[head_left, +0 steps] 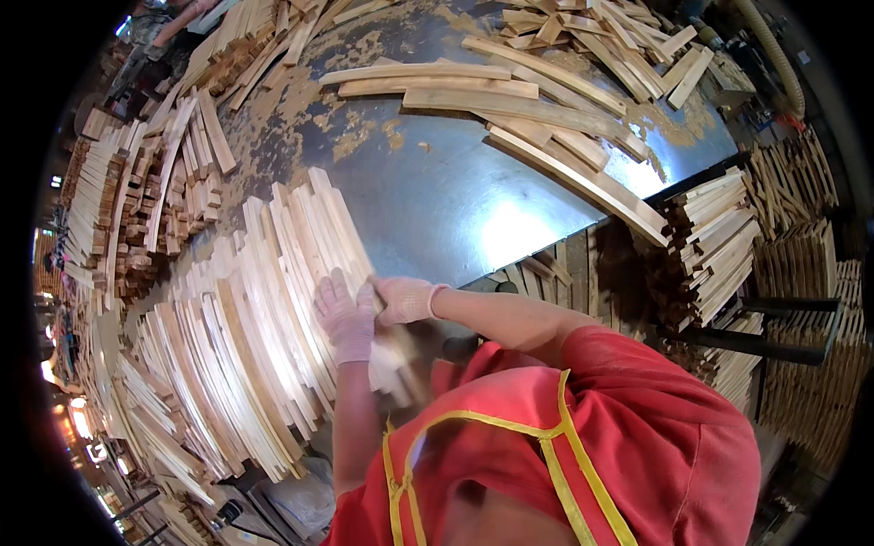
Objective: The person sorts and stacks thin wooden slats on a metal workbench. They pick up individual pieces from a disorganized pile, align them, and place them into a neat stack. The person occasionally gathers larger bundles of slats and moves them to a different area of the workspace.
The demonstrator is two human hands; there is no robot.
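See left hand (pixel 348 320) open, fingers lightly spread on pale slats (pixel 264 309), rowed at near-left side of tabletop (pixel 437 214). Cannot tell hold of right hand (pixel 403 300), blurred, part-curled at row's right edge. Probably best: press evenly, keep edges snug.

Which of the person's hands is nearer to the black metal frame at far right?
The right hand: it is at the right edge of the light wood strips, well left of the frame. The left hand lies on the strips, farther left.
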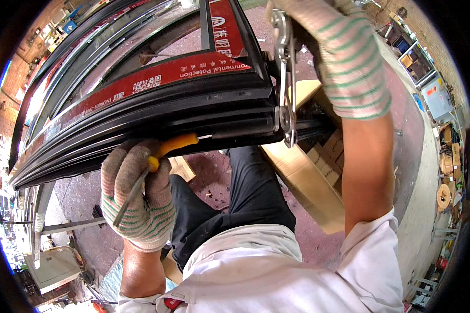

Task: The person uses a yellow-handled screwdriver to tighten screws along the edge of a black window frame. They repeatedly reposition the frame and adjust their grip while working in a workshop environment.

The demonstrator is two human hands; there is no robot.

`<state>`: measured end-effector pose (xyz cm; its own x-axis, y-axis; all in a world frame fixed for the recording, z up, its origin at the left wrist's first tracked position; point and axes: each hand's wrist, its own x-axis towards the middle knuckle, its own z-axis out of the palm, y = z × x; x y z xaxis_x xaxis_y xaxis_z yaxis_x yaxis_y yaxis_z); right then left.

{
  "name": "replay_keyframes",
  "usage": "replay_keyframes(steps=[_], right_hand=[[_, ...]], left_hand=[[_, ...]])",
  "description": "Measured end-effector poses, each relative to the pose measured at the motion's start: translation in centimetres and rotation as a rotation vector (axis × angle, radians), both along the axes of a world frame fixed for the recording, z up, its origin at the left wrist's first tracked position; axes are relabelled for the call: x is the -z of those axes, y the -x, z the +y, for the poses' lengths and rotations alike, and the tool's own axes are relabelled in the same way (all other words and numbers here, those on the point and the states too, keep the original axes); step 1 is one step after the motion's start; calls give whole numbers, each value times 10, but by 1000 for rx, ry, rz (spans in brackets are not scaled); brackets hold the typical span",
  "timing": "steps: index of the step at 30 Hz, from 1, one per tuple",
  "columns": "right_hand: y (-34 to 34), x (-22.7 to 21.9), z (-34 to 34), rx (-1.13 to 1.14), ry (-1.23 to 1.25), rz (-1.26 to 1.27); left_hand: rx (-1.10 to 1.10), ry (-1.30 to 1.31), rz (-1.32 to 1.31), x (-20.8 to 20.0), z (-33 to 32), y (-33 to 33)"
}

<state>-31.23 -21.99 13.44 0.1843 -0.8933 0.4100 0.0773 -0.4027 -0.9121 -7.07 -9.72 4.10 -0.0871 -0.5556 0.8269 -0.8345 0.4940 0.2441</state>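
Note:
A black window frame (230,99) with strips of red printed film slants across the upper left, above my legs. My left hand (138,193), in a striped knit glove, is closed around a screwdriver (178,143) with an orange-yellow handle, just under the frame's near edge. Its metal shaft runs back down along the palm. A jointed silver metal hinge arm (283,68) stands at the frame's right end. Beside its upper end is my right hand (344,52), gloved the same way and somewhat blurred. Its fingers are mostly hidden, so I cannot see what they grip.
An open cardboard box (305,180) stands on the reddish floor right of my legs, with smaller cartons and dark lengths inside. At lower left is a pale metal cabinet (53,268). A grey box (436,99) and assorted clutter line the right side.

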Motion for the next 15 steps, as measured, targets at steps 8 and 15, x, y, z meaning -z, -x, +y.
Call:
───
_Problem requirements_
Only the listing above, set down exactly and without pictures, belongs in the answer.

_Solution to this task_
[head_left, +0 steps] 
Objective: The person sorts and stacks thin wooden slats on a metal workbench. They pick up individual pieces from a disorganized pile, align them, and place them into a neat stack. The person occasionally gathers larger bundles of slats and moves them to a different area of the workspace.
The demonstrator is two human hands; there is no robot.
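See left hand (pixel 348 320) open, fingers lightly spread on pale slats (pixel 264 309), rowed at near-left side of tabletop (pixel 437 214). Cannot tell hold of right hand (pixel 403 300), blurred, part-curled at row's right edge. Probably best: press evenly, keep edges snug.

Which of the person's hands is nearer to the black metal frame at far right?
The right hand: it is at the right edge of the light wood strips, well left of the frame. The left hand lies on the strips, farther left.
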
Task: The person uses a yellow-handled screwdriver to tighten screws along the edge of a black window frame. They repeatedly reposition the frame and adjust their grip while working in a workshop environment.

The demonstrator is two human hands; there is no robot.

`<state>`: measured end-effector pose (xyz cm; its own x-axis, y-axis; all in a world frame fixed for the recording, z up, its origin at the left wrist's first tracked position; point and axes: each hand's wrist, its own x-axis towards the middle knuckle, its own z-axis out of the palm, y = z × x; x y z xaxis_x xaxis_y xaxis_z yaxis_x yaxis_y yaxis_z); right then left.

{
  "name": "replay_keyframes",
  "usage": "replay_keyframes(steps=[_], right_hand=[[_, ...]], left_hand=[[_, ...]])",
  "description": "Measured end-effector poses, each relative to the pose measured at the motion's start: translation in centimetres and rotation as a rotation vector (axis × angle, radians), both along the axes of a world frame fixed for the recording, z up, its origin at the left wrist's first tracked position; axes are relabelled for the call: x is the -z of those axes, y the -x, z the +y, for the poses' lengths and rotations alike, and the tool's own axes are relabelled in the same way (all other words and numbers here, those on the point and the states too, keep the original axes); step 1 is one step after the motion's start; calls give whole numbers, each value times 10, but by 1000 for rx, ry, rz (spans in brackets are not scaled); brackets hold the typical span",
  "timing": "steps: index of the step at 30 Hz, from 1, one per tuple",
  "columns": "right_hand: y (-34 to 34), x (-22.7 to 21.9), z (-34 to 34), rx (-1.13 to 1.14), ry (-1.23 to 1.25), rz (-1.26 to 1.27); left_hand: rx (-1.10 to 1.10), ry (-1.30 to 1.31), rz (-1.32 to 1.31), x (-20.8 to 20.0), z (-33 to 32), y (-33 to 33)"
}

<state>-31.23 -21.99 13.44 0.1843 -0.8933 0.4100 0.0773 -0.4027 -0.9121 -7.07 -9.72 4.10 -0.0871 -0.5556 0.8269 -0.8345 0.4940 0.2441</state>
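Note:
A black window frame (230,99) with strips of red printed film slants across the upper left, above my legs. My left hand (138,193), in a striped knit glove, is closed around a screwdriver (178,143) with an orange-yellow handle, just under the frame's near edge. Its metal shaft runs back down along the palm. A jointed silver metal hinge arm (283,68) stands at the frame's right end. Beside its upper end is my right hand (344,52), gloved the same way and somewhat blurred. Its fingers are mostly hidden, so I cannot see what they grip.
An open cardboard box (305,180) stands on the reddish floor right of my legs, with smaller cartons and dark lengths inside. At lower left is a pale metal cabinet (53,268). A grey box (436,99) and assorted clutter line the right side.
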
Motion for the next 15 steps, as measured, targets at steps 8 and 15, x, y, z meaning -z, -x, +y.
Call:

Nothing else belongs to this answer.